Gigantes da tecnologia escondem dívida de US$ 1,65 trilhão
Foto: valor.globo.com

As maiores empresas de tecnologia dos Estados Unidos acumulam uma dívida oculta de US$ 1,65 trilhão. O valor não aparece nos balanços financeiros tradicionais. A conta cresceu oito vezes em apenas quatro anos.

O levantamento é do jornal Nikkei Asia. Foram analisados documentos da Alphabet (dona do Google), Microsoft, Amazon, Meta e Oracle.

Corrida da IA dispara endividamento

O salto da dívida escondida acompanha os investimentos bilionários em inteligência artificial. As empresas comprometem recursos futuros em contratos de longo prazo para construir datacenters e comprar equipamentos.
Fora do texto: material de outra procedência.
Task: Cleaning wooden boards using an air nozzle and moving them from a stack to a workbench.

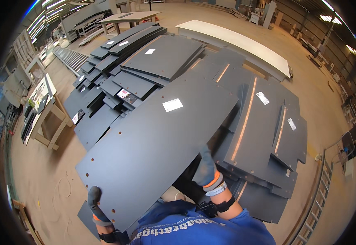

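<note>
A large dark grey panel with a white label and a row of drilled holes lies tilted in front of my body, its near end close to my shirt. My left hand, in a grey glove with an orange cuff, is closed over the panel's near left edge. On the opposite long edge, my right hand grips the panel, slightly blurred, some of its fingers hidden. Beneath and beyond are stacks of similar grey panels, among them a labelled panel at the back and a panel with a bare wood-coloured strip at the right.
A long white-topped table stands behind the stacks. To the left are a wooden workbench with dark pieces on it and a roller conveyor. A ladder lies on the floor at the right.
</note>
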Demonstrator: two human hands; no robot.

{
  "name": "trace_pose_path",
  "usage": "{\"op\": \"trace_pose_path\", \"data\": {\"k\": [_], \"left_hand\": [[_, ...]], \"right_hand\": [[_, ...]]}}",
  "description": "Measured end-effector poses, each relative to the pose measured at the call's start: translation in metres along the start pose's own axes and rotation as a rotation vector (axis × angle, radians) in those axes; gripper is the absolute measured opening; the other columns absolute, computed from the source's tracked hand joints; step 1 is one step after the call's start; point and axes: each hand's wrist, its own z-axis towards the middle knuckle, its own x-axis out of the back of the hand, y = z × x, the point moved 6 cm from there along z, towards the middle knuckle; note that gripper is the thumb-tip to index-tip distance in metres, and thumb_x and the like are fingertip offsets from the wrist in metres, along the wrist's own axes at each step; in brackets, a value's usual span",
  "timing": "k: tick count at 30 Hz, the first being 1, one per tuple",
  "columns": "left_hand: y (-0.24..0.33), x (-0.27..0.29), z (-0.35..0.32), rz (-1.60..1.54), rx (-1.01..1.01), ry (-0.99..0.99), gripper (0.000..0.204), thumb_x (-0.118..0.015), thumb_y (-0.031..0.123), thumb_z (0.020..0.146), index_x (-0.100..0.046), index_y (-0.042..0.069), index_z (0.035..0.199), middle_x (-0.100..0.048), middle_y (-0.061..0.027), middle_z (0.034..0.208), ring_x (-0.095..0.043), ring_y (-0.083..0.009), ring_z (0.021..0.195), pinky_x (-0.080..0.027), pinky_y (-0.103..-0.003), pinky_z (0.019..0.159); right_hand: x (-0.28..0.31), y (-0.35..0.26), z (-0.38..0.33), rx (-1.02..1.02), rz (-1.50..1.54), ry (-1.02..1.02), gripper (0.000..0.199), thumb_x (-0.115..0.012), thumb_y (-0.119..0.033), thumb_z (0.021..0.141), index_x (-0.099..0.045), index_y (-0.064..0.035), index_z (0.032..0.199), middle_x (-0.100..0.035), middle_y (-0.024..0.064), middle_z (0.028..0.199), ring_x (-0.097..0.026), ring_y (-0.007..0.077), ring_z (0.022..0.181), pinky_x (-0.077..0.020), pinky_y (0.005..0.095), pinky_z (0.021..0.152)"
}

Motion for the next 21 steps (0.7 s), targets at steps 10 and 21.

Esses compromissos não entram diretamente nos balanços patrimoniais. Mas representam obrigações reais que as companhias terão que pagar.

O montante da dívida oculta já supera o endividamento tradicional registrado oficialmente pelas gigantes de tecnologia.

Investidores no escuro

A situação dificulta a avaliação de riscos pelos investidores. Os números completos ficam espalhados em notas de rodapé e documentos secundários.

Quatro das cinco empresas analisadas divulgam seus resultados do segundo trimestre a partir desta quarta-feira. Os valores da dívida oculta podem crescer ainda mais.

A Oracle fica de fora dessa rodada de balanços. Mas a companhia também participa da corrida bilionária pelos investimentos em IA.

O que é dívida oculta

São compromissos financeiros de longo prazo que não aparecem diretamente no balanço patrimonial. Incluem:

  • Contratos de arrendamento de datacenters
  • Compromissos de compra de equipamentos
  • Acordos de fornecimento de longo prazo
  • Obrigações com infraestrutura de nuvem

As empresas são obrigadas a divulgar essas informações. Mas os dados ficam dispersos em documentos técnicos que poucos investidores analisam com profundidade.

A explosão desses compromissos reflete a pressão para não ficar para trás na corrida tecnológica. Cada gigante tenta superar as rivais em capacidade de processamento e infraestrutura para inteligência artificial.